The present invention further relates to a method for producing the above-described alloy of the present invention. The method is
-Preparing an aliquot melt of components A, D, E, G and optionally component Z; and-bringing the melt from a temperature above the melting point to a glass transition temperature of the amorphous phase. Cooling to a lower temperature at a cooling rate of 1000 K / sec or less to obtain a solid substance.
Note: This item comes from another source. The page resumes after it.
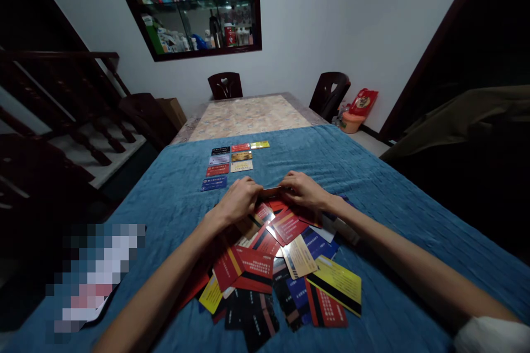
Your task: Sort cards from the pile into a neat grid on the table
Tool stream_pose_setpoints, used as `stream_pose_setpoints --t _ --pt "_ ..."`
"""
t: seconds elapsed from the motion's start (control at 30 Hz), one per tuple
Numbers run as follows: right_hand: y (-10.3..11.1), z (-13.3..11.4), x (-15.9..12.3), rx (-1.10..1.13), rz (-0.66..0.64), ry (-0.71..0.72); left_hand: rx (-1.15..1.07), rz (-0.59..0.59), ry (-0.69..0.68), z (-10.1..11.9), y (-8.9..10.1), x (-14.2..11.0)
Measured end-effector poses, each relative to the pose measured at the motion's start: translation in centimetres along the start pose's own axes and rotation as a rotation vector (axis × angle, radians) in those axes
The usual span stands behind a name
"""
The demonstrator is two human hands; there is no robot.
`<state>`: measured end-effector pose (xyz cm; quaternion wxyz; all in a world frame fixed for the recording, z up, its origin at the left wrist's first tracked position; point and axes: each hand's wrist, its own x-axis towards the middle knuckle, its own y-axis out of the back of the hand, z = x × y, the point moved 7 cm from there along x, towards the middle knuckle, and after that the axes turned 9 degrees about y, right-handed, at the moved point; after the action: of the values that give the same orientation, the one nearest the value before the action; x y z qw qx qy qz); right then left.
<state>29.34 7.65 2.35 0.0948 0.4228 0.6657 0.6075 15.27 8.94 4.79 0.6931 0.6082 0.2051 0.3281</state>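
Observation:
Both my hands meet at the far edge of a loose pile of plastic cards (285,265) on a blue cloth (372,193). My left hand (240,198) and my right hand (304,190) each pinch one end of a single card (271,192) held between them, fingers curled. The pile mixes red, yellow, blue and black cards overlapping each other. Beyond my hands, several cards lie face up in neat rows (232,162), in two columns with a third card at the top right.
Past the blue cloth is a bare marbled tabletop (248,116) with two dark chairs (226,85) behind it. A wall cabinet (194,5) holds bottles. A stair railing (62,105) stands left. A blurred patch sits at the lower left.

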Motion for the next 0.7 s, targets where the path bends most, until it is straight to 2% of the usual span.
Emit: stream_pose_setpoints --t 0.37,0.6,0.7 --pt "-0.7 0.5 -0.1 0.026 0.005 -0.052 -0.061 0.099 0.011 -1.1 -0.5 0.3" --pt "-0.9 0.7 -0.1 0.007 0.033 -0.040 -0.162 0.265 0.061 -1.6 0.0 0.3" --pt "-0.6 0.8 -0.2 0.044 0.085 -0.053 -0.215 0.293 0.086 -1.8 -0.1 0.3"
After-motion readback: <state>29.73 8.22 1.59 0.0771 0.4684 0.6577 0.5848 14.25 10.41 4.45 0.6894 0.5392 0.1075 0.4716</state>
Alternatively, the alloys of the present invention can be obtained, for example, from Eckert J, Mater. Sci. Eng. A 226-228, 364 (1997):
It can also be produced by mechanical methods such as those described in Mechanical alloying of high processable glassy alloys. The mechanical method means that an alloy or a solid component is mechanically processed and does not go through a liquid state. In particular, an amorphous metal alloy may be obtained by mechanically alloying crystal grains, for example. A suitable mechanical method includes, but is not limited to, ball milling. For details, reference is made explicitly to the teachings of Eckert's paper mentioned above.

  The method of the present invention can further include processing the alloy above the glass transition temperature, for example, to obtain a mixed phase material. In particular, the method of the invention heat treats the solidified material at a temperature below the initial crystallization temperature for a few minutes to 15 hours, or at a temperature above the initial crystallization temperature for a few seconds to 2 hours. Process. The initial crystallization temperature is the temperature of the first exothermic characteristic in the DTA scan of the amorphous alloy when the temperature is raised above the glass transition temperature. Heat treatment at a relatively low temperature moderates the reaction rate. A slow reaction rate is thought to lead to the formation of small crystals. For details, see the preferred embodiments described below.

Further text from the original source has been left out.